Zwiespältige Freude

■ Ulla Penselin ist frei, gefahndet wird weiter

Es besteht Grund zur Freude: Ulla Penselin ist draußen. Sich jetzt erleichtert zurückzulehnen, ein zufriedenes „Siehste, der Rechtsstaat funktioniert doch“ rauszulassen - dazu gibt es allerdings keinen Anlaß. Und das nicht nur, weil es nie einen plausiblen Grund gab, Ulla Penselin zu inhaftieren, und weil Ingrid Strobl immer noch unter den Haftbedingungen des §129a in München einsitzt.

Die Begründung für die Aufhebung des Haftbefehls dokumentiert, daß in politischen Strafverfahren die Umkehr der Beweislast bereits zur richterlichen Routine gehört. Die Bundesanwaltschaft braucht sich um die Dürftigkeit ihrer als „Beweis“ vorgelegten Indizien keine Sorgen zu machen - es ist Aufgabe der Angeklagten, Fakten zu präsentieren, die sie entlasten.
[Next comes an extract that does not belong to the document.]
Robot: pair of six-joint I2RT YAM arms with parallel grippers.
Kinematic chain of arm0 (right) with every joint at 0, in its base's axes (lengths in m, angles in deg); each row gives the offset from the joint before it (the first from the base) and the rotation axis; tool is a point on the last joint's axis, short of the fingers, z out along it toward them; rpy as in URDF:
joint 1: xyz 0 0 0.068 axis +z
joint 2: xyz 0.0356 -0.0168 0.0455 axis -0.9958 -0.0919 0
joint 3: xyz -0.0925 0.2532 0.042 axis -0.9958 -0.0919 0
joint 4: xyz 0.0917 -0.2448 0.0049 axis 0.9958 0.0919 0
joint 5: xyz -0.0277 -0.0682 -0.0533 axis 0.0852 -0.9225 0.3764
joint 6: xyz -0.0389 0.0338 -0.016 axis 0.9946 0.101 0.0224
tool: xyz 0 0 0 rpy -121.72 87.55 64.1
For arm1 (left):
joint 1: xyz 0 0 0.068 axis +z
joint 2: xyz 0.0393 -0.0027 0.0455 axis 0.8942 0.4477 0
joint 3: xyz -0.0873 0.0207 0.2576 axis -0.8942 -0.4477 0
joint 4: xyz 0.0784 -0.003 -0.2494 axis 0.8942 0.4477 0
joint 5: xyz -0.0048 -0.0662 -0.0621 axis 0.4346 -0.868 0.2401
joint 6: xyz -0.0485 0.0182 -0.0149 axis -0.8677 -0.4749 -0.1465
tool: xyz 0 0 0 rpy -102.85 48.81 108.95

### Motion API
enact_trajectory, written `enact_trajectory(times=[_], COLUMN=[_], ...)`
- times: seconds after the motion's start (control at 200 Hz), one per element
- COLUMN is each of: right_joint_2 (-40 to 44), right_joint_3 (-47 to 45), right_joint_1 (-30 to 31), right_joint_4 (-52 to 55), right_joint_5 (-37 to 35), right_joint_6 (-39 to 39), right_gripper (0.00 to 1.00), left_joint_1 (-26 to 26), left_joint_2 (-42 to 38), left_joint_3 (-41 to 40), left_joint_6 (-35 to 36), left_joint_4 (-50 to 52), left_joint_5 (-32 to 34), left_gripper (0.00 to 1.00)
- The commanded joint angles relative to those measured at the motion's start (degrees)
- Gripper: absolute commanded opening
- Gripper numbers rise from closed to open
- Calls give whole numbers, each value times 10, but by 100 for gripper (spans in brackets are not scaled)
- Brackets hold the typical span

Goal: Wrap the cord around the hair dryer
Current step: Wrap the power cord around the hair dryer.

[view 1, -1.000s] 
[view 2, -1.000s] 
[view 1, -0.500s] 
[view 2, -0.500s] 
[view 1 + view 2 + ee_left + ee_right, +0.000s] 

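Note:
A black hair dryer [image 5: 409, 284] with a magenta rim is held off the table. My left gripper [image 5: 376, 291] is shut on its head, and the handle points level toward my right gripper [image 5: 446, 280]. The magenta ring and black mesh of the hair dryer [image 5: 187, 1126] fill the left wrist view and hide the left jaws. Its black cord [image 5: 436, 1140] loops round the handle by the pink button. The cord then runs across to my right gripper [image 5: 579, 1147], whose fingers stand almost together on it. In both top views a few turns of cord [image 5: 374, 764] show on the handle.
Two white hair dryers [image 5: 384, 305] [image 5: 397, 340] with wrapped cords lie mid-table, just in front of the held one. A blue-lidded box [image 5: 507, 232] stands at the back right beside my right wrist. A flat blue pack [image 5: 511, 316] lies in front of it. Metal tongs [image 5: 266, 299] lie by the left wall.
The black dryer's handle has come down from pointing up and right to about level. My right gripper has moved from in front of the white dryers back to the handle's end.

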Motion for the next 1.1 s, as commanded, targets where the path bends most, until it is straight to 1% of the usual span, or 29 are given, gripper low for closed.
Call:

Und für ein Dreivierteljahr Haft und damit eine ganz gehörige Portion Einschüchterung und persönliche Nachteile sind auch so haltlose und fragwürdige Konstruktionen wie die bei Ulla Penselin konstruierte „Kontaktschuld“ gut.

Noch ein Aspekt verdient Beachtung: Mit der Aufhebung des Haftbefehls wird anerkannt, daß ihre Treffen in Telgte, Osnabrück und Hamburg keineswegs konspirativ waren und der Vorbereitung von Anschlägen dienten. Die Konsequenz daraus muß sein, die vier anderen, derzeit nicht vollziehbaren Haftbefehle, die sich im wesentlichen auf dieselben Treffen beziehen, auszusetzen und den gesuchten Personen die Rückkehr in die Legalität zu ermöglichen.